なので、操作エリアのダイアログで原点を左上(0,0)にしてから適当なサイズに赤枠をリサイズして、とりあえずxを決めたら後は電卓を使って、例えば仮のxが11171みたいな明らかに4や3で割り切れない数でも
4*(x/4);=
3*(x/4);=
の式に仮のxを代入して電卓にペーストすると、必ず4:3の比と一致する整数比が出てきます。端数を切り捨てた数に4と3を掛算するので当たり前ですよね・・・。
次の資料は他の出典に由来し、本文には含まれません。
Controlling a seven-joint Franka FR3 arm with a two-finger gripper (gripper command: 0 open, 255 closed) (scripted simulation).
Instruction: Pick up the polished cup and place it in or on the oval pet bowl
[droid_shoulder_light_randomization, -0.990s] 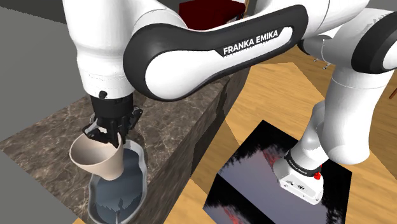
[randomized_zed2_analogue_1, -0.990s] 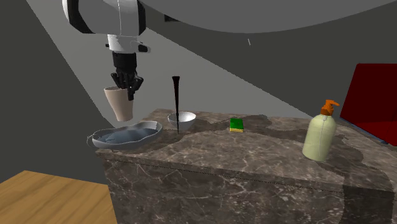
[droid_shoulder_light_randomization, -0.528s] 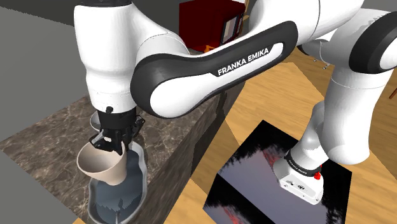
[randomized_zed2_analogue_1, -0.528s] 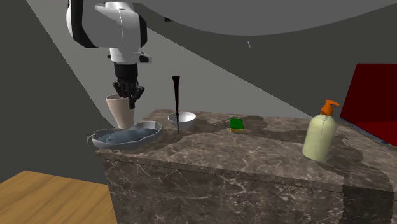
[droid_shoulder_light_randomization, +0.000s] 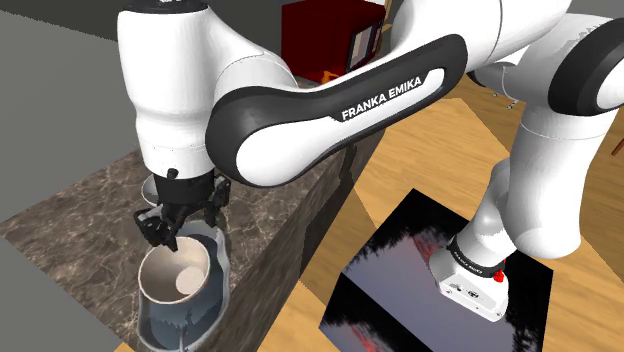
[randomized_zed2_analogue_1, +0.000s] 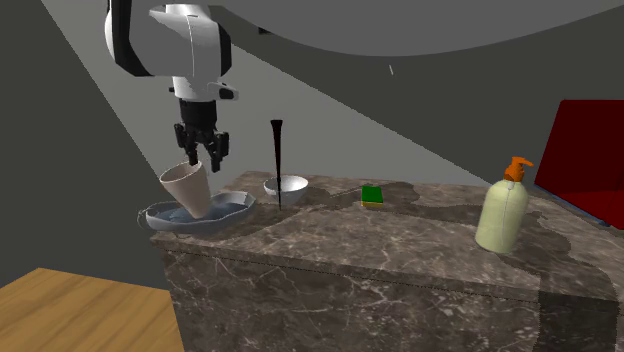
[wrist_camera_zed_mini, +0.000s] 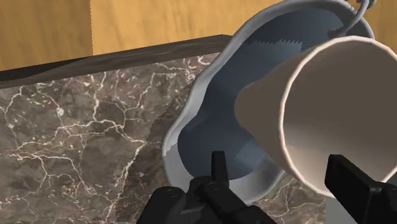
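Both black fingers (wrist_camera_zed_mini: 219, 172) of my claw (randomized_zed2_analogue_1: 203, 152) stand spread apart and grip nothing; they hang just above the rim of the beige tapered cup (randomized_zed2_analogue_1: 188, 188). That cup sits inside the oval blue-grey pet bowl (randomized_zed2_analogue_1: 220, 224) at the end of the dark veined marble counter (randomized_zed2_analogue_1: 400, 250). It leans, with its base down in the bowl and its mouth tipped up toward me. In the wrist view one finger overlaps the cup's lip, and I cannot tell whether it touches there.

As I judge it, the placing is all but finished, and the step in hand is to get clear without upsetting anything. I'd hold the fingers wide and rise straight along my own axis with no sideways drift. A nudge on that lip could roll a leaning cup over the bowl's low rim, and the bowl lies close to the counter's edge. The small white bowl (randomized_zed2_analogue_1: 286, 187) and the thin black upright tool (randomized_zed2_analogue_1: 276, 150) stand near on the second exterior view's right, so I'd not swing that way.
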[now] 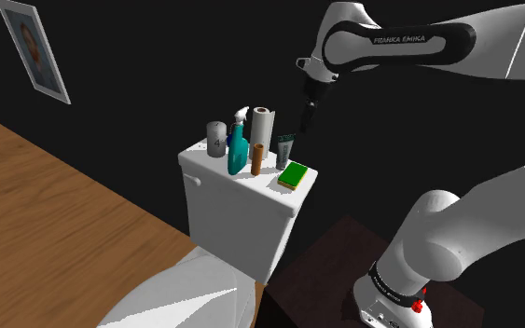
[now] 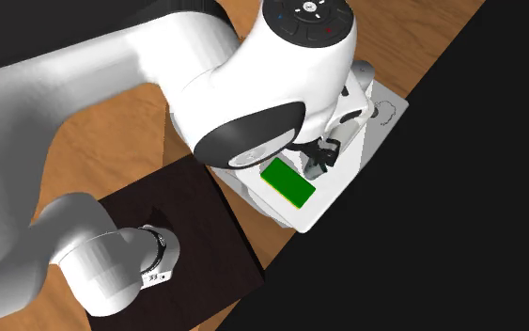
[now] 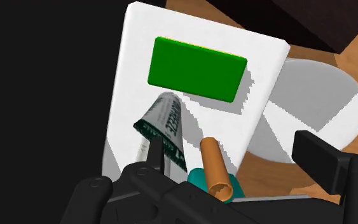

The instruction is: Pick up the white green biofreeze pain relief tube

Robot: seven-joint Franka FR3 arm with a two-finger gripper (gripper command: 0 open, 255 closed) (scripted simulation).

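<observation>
Currently the gripper (image 1: 302,127) hangs above and just behind the green sponge (image 1: 294,174), fingers spread wide, nothing held. White-green tube (image 1: 285,149) stands upright on the white toilet tank lid (image 1: 265,183), just beside the sponge, crimped end up. Wrist view: one finger (image 3: 152,149) overlaps the tube's edge; contact cannot be told. Brown cylinder (image 1: 258,158) comes next past the tube from the sponge, then blue spray bottle (image 1: 238,149), grey can (image 1: 216,138). Paper roll (image 1: 264,121) stands farther back.
</observation>
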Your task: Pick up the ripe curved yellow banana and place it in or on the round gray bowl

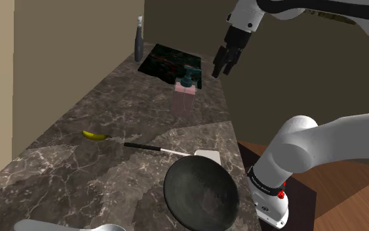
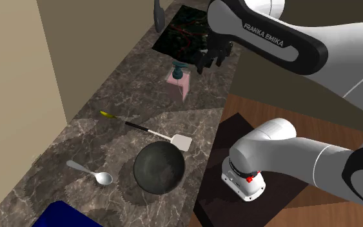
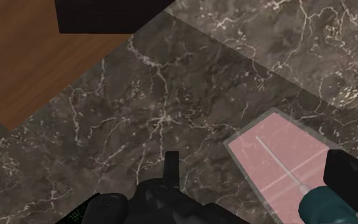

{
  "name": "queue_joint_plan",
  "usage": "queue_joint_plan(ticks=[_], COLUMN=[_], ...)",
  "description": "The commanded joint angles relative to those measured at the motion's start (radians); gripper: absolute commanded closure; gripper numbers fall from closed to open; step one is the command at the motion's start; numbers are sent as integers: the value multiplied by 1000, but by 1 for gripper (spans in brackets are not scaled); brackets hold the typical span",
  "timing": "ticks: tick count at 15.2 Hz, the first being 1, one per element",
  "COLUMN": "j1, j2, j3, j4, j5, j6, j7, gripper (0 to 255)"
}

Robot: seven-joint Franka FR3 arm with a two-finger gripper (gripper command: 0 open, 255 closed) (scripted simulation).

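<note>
**A:** Where is your pincer, and what is it doing?

**B:** My pincer (image 1: 221, 69) hangs in the upper middle of the shoulder view, above the far end of the marbled counter (image 1: 111, 105). It is released, with its two black fingers apart and clasping nothing. Just below it and a little to the left stands a pink soap bottle (image 1: 185, 97) with a teal pump. In the wrist view that pump sits close beside one of my fingers.

**A:** And the banana?

**B:** The yellow banana (image 1: 96, 135) lies flat on the counter at the left middle of the shoulder view, well apart from my pincer. The black handle of a spatula (image 1: 151, 148) ends near it.

**A:** The bowl?

**B:** The round dark bowl (image 1: 200, 191) sits at the lower middle of that view, with the spatula's white blade just beside its rim. The spatula lies between banana and bowl.

**A:** Anything else?

**B:** A slim dark bottle (image 1: 138, 42) stands at the upper left next to a dark mat (image 1: 170, 60). In the second exterior view a spoon (image 2: 93, 174) lies to the left of the bowl.
</note>
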Motion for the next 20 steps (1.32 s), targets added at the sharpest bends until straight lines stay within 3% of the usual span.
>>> queue_joint_plan(ticks=[1,16,20], j1=[0,170,261], j2=[0,384,499], j3=[0,199,201], j4=[0,156,226], j5=[0,94,78], j6=[0,221,263], j7=[0,37,63], gripper=[0,0,0])
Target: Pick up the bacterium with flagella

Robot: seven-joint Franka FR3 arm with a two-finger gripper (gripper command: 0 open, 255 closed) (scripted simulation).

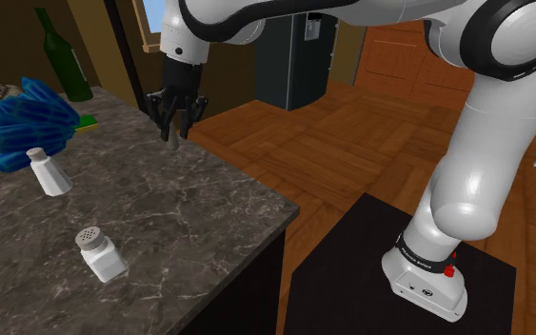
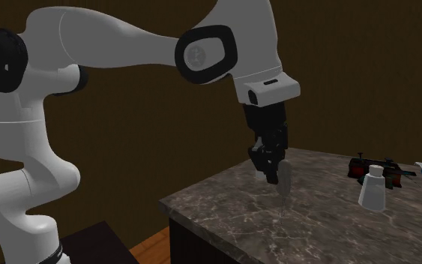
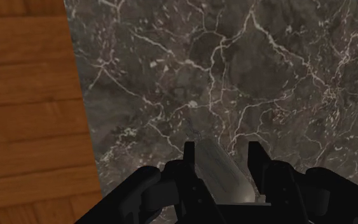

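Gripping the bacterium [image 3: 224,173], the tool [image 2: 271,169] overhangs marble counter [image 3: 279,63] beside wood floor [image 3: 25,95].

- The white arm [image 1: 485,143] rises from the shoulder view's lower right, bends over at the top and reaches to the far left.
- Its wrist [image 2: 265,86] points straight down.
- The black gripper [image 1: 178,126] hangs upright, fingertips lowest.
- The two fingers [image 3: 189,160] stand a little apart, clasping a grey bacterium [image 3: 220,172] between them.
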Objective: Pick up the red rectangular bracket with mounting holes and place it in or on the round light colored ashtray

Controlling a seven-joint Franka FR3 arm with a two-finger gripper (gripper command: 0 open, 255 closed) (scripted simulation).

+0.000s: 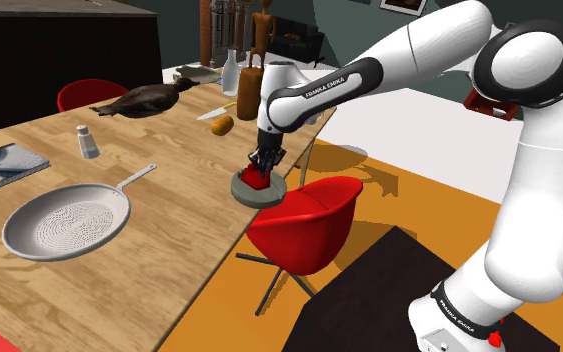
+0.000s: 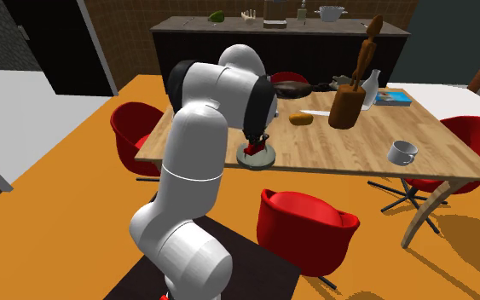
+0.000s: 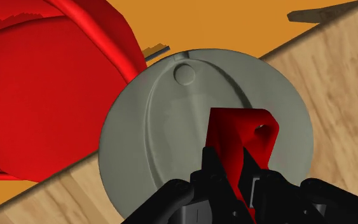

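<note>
The red bracket (image 3: 241,143) stands clasped between my black fingers, just over the round grey-white ashtray (image 3: 165,127). In the shoulder view my gripper (image 1: 262,172) points straight down, shut on the red bracket (image 1: 257,180), whose lower end sits inside the ashtray (image 1: 259,191) at the table's near edge. From the second exterior view the bracket (image 2: 256,147) and the ashtray (image 2: 258,158) lie at the table edge, partly behind my arm. Whether the bracket touches the ashtray's floor I cannot tell.
A red chair (image 1: 304,220) stands right below the ashtray's edge of the wooden table (image 1: 169,170). On the table are a grey pan (image 1: 67,222), a shaker (image 1: 88,141), a dark bird figure (image 1: 147,99), a bottle (image 1: 231,75) and a wooden block (image 1: 248,92).
</note>
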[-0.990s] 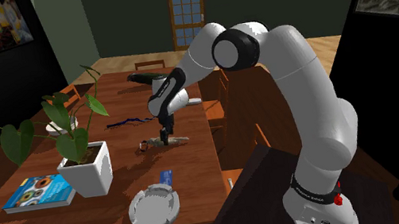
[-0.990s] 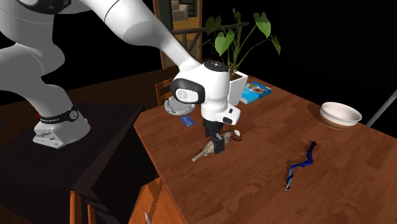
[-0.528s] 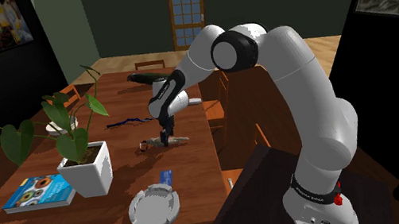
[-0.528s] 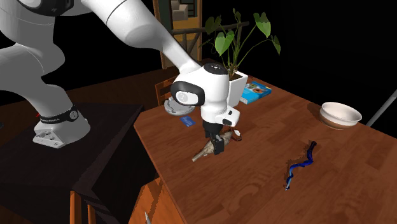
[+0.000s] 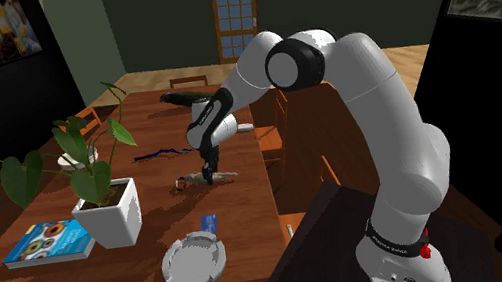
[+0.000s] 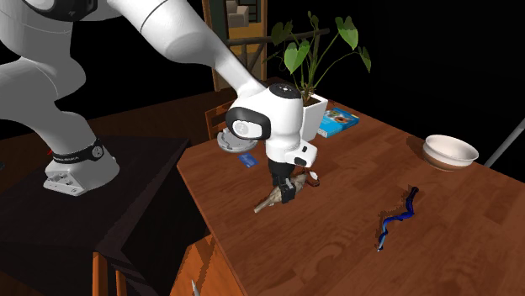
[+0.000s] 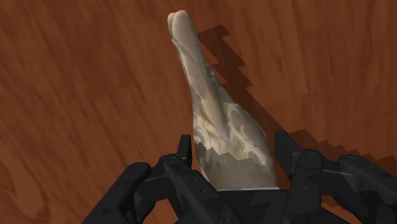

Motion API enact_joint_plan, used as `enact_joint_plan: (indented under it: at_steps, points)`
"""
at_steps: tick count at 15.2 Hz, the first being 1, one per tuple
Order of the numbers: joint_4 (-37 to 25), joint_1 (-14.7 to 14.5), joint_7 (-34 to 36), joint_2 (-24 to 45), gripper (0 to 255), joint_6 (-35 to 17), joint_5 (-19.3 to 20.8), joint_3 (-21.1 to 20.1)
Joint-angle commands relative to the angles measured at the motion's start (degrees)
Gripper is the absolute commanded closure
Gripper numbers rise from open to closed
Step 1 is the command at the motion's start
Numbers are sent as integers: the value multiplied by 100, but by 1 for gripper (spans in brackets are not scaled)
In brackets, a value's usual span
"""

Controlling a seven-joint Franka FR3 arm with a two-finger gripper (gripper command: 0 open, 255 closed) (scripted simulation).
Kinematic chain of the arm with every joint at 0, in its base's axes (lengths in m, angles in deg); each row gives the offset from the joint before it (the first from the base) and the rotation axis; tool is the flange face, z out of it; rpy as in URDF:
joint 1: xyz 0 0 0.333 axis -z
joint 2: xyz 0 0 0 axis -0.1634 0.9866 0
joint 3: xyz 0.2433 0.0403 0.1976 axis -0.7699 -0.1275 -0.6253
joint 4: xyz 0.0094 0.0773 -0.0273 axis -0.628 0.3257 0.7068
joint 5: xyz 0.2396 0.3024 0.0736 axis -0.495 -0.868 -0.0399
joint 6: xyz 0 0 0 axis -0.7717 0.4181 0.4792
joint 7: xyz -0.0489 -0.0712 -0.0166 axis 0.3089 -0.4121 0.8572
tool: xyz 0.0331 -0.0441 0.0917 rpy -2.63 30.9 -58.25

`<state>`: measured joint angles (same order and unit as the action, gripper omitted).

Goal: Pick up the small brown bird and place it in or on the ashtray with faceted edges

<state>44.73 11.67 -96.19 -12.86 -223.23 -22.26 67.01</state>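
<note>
The small brown and cream bird lies on its side on the wooden table, tail pointing away from the hand. My black gripper stands straight over it, and both fingers press against the sides of its body. In the shoulder view the gripper sits low on the bird at mid-table. From the second exterior view the bird pokes out below the hand. The pale grey faceted ashtray rests near the table's front edge, close to the stand; it shows partly behind the wrist.
A white pot with a leafy plant and a colourful book stand towards the shoulder view's left. A small blue card lies between bird and ashtray. A blue curly object and a white bowl sit farther along the table.
The fingers have closed in onto the bird's body. The arm and the bird have stayed where they were.
</note>
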Motion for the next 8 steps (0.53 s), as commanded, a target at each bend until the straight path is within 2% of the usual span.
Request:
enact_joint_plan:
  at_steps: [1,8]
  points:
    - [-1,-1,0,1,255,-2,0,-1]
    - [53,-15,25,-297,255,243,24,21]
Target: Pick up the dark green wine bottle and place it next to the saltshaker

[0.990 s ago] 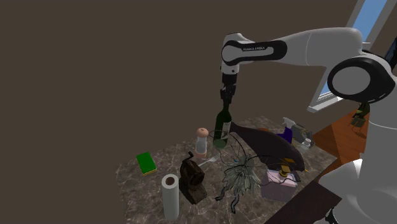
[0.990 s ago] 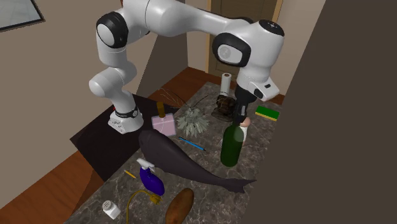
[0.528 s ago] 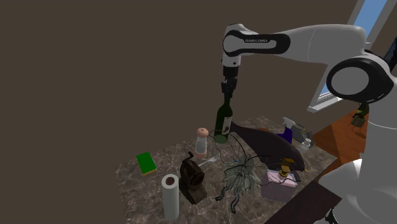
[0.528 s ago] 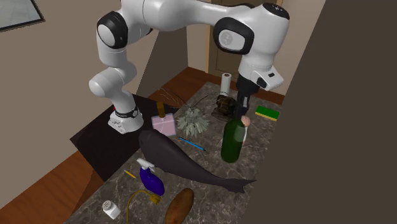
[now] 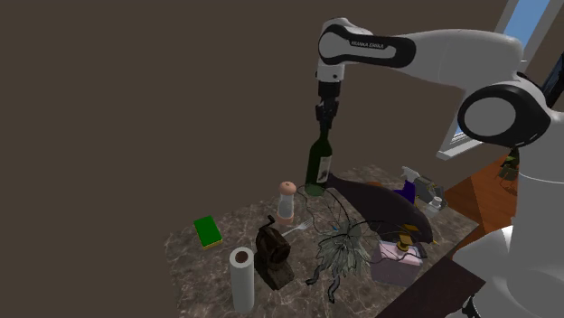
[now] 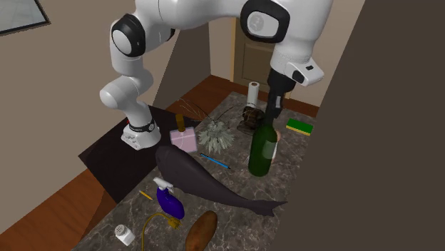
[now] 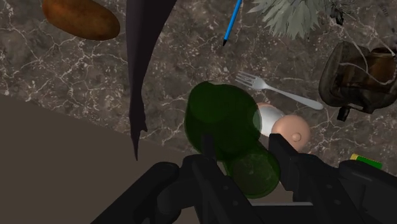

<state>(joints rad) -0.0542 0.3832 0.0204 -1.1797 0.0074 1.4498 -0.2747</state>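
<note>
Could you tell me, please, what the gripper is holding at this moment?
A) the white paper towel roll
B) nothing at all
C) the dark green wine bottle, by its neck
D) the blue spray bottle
C: in the shoulder view the gripper is shut on the neck of the dark green wine bottle, which hangs upright beneath it.

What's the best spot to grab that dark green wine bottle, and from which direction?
By the slim neck, from straight above. The wine bottle is upright, so its neck points up, and its body looks too wide for the gripper, which is shut on the neck now.
</note>
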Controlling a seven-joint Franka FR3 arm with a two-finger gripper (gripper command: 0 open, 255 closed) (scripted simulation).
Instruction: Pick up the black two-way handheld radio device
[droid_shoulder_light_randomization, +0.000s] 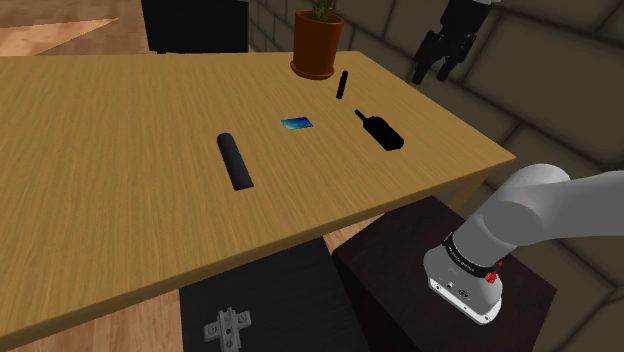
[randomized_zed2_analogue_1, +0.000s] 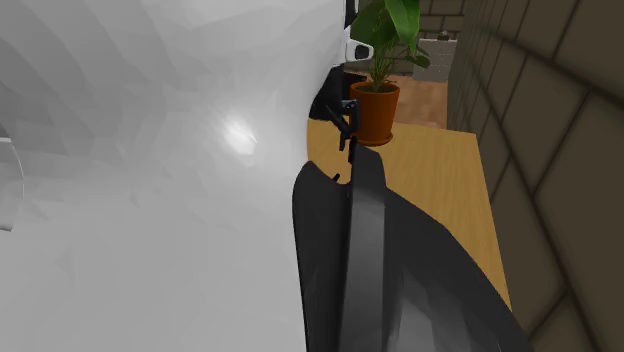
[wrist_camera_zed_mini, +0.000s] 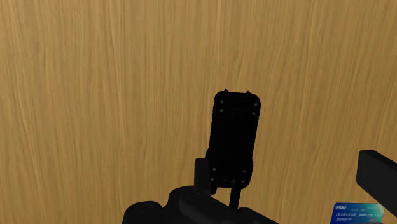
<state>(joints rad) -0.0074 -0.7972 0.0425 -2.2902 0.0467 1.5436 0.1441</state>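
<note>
Shoulder view: radio (droid_shoulder_light_randomization: 383, 132) lies flat on the surface (droid_shoulder_light_randomization: 120, 180), antenna toward 10 o'clock. It sits at 3 o'clock of a blue card (droid_shoulder_light_randomization: 296, 123), near but apart. Plant pot (droid_shoulder_light_randomization: 317, 45) is at the radio's 11 o'clock and a black bar (droid_shoulder_light_randomization: 235, 160) at the card's 8 o'clock, both well apart from the radio.

Gripper (droid_shoulder_light_randomization: 432, 72) hangs high above, at the radio's 1 o'clock, fingers apart w/ nothing btwn them, prob. ready to drop over the body.

Wrist view: radio (wrist_camera_zed_mini: 234, 137) is near centre, so the hand looks lined up for a top-down approach. Flat pose w/ bare wood round it should suit a pinch across the narrow sides. Card (wrist_camera_zed_mini: 356, 213) might get nudged.
</note>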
この式は、ラスターグラフィックスエディタで4:3の矩形を縦横比保持で拡大/縮小するときにもよく使います。[Shift]+ドラッグなどで縦横比保持でリサイズしたつもりでも、比が合わない事の方がたぶん多いはずです(これは縦横比を4:3固定で矩形選択して、コピー→新規にペーストして画像ピクセル数を確認するとすぐ分かります)。
もちろん、あらかじめグリッド間隔を4:3 pixelsにしておいて、矩形をグリッドにスナップすれば比は必ず一致します。641*481が4:3の比にならないように、グリッド間隔が4:3の整数倍でない限り、縦横比固定で変形などを行うと高確率で比が合わなくなるのです。縦横比1:√2の用紙をリサイズするときも当然そうなります。
前述のとおり、操作エリアを小さくしたところでクイックポイントエリアが広がったりはしないので、素早くポインティングしたいけどクイックポイントエリアじゃあまりにも狭すぎるって時くらいしか使わない設定かもしれません。
ということで役に立たないタブレット設定のツボはここまで。